--- TASK TO COMPLETE ---
Skip the images and return the records below exactly.

--- Dataset items ---
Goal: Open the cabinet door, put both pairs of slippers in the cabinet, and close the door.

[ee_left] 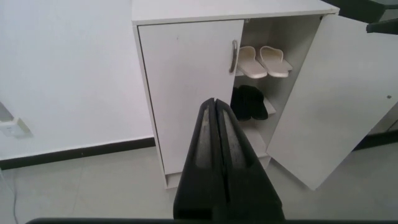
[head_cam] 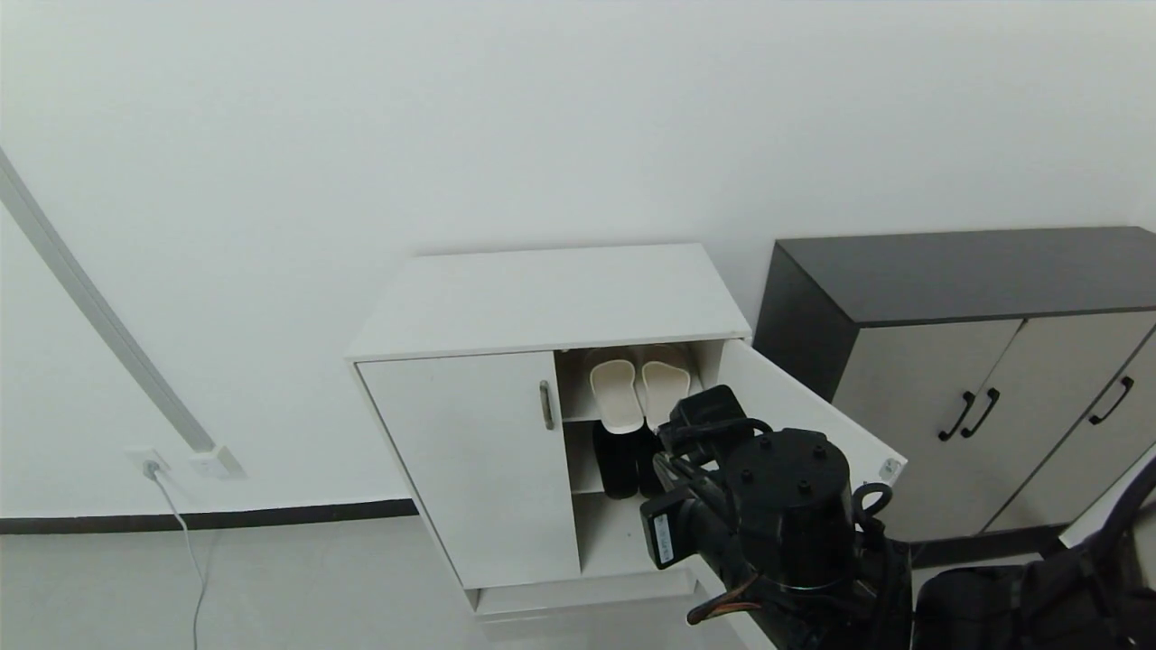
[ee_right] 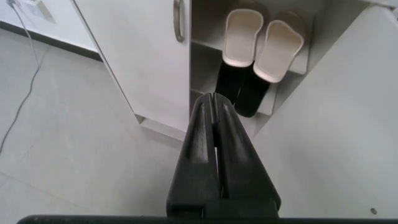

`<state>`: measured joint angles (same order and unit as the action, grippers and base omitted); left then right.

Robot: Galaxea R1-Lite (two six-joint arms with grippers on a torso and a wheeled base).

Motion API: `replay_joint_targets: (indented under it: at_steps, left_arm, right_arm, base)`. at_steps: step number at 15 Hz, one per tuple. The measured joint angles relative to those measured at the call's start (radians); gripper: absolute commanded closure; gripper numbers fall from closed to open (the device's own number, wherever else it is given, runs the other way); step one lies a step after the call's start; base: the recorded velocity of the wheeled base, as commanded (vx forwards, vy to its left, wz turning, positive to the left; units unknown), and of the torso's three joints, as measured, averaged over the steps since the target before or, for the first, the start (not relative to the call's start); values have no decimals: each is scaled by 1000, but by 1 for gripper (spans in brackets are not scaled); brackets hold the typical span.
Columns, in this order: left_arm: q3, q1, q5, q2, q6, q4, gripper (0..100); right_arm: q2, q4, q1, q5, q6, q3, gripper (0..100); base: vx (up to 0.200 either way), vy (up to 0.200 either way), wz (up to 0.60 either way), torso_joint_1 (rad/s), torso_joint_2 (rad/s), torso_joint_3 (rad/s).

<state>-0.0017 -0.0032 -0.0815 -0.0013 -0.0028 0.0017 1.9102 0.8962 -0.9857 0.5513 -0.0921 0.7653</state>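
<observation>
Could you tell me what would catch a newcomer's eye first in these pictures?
The white cabinet has its right door open, with white slippers on the upper shelf and black slippers just beneath them. In front of the opening, the right gripper is shut and empty. A dark-topped cabinet stands to the right.

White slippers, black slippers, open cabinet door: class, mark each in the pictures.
white slippers point(head_cam: 615, 395), head view, one slipper's sole
black slippers point(ee_left: 244, 102), left wrist view, middle of one slipper
open cabinet door point(ee_right: 336, 140), right wrist view, inner face
</observation>
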Motion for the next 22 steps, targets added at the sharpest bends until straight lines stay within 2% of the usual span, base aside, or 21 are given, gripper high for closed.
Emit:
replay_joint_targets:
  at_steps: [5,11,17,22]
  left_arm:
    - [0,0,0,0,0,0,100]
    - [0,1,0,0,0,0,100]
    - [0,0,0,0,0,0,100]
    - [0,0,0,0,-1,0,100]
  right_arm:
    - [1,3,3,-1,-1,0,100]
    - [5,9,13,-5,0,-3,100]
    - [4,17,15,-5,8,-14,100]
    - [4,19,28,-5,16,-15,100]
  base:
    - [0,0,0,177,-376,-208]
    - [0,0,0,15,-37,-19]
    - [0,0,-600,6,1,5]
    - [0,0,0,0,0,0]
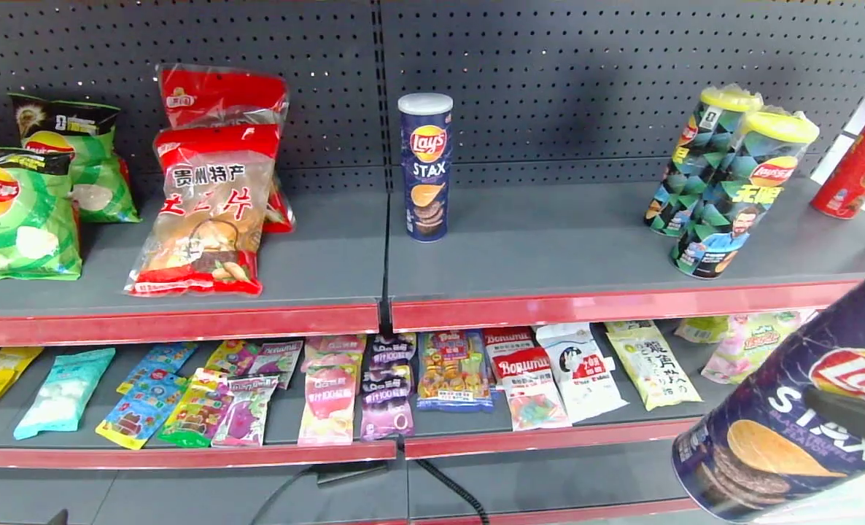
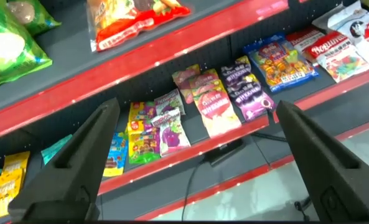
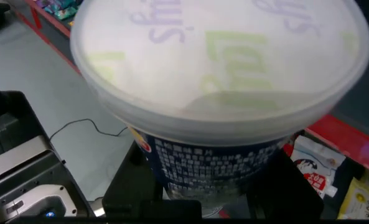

--- RESULT ---
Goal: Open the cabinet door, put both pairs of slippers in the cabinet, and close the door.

[ee_left] 
[head_cam] 
[ee_right] 

`<state>`: measured joint angles (same order and unit as the action, grippers and base omitted); left then right.

Robot: Galaxea R1-Lite (two six-joint arms with grippers on a torso and a wheeled base).

Motion API: `replay_joint_targets: (indented under it: at_steps, left_arm, right_arm, base)`. at_steps: step number at 15 Hz, one per tuple. The measured joint angles relative to those measured at the call's start (radians); gripper: absolute commanded closure; gripper numbers fall from closed to open (the device's own number, wherever else it is given, runs the other way); step one lies a step after the call's start; base: the recorded velocity of the wheeled base, as commanded (vx forwards, vy to its left, wz turning, positive to the left; units unknown), and of the torso's three joints, as measured, averaged over the steps since the target before or, for the first, the start (not relative to the call's start); values have no decimals: each is scaled by 1000, but by 1 for gripper (spans in brackets are not scaled); brackets hold the typical span.
Columns, in this order: left_arm: q3, q1, q5, q2, q6, q4, gripper (0..100); right_arm: q2, q4, q1, q5, q6, q3, gripper (0..100); base: vx (up to 0.200 either way), vy (up to 0.200 either way), wz (up to 0.60 either way), torso_joint_1 (rad/s), torso_joint_2 (rad/s), torso_joint_3 (rad/s).

<state>-0.0017 -0.0032 -0.0815 -0.0013 -0.0028 0.0017 1.9102 0.8962 -0.9857 0.5513 -0.0921 0.7653</state>
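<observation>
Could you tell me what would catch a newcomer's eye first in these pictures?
The white cabinet has its right door open, with white slippers on the upper shelf and black slippers just beneath them. In front of the opening, the right gripper is shut and empty. A dark-topped cabinet stands to the right.

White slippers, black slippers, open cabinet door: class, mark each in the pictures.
white slippers point(head_cam: 615, 395), head view, one slipper's sole
black slippers point(ee_left: 244, 102), left wrist view, middle of one slipper
open cabinet door point(ee_right: 336, 140), right wrist view, inner face
</observation>
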Motion for the next 22 steps, targets added at the sharpest bends until straight lines stay within 2% of the usual span, base aside, or 21 are given, gripper high for closed.
Emit:
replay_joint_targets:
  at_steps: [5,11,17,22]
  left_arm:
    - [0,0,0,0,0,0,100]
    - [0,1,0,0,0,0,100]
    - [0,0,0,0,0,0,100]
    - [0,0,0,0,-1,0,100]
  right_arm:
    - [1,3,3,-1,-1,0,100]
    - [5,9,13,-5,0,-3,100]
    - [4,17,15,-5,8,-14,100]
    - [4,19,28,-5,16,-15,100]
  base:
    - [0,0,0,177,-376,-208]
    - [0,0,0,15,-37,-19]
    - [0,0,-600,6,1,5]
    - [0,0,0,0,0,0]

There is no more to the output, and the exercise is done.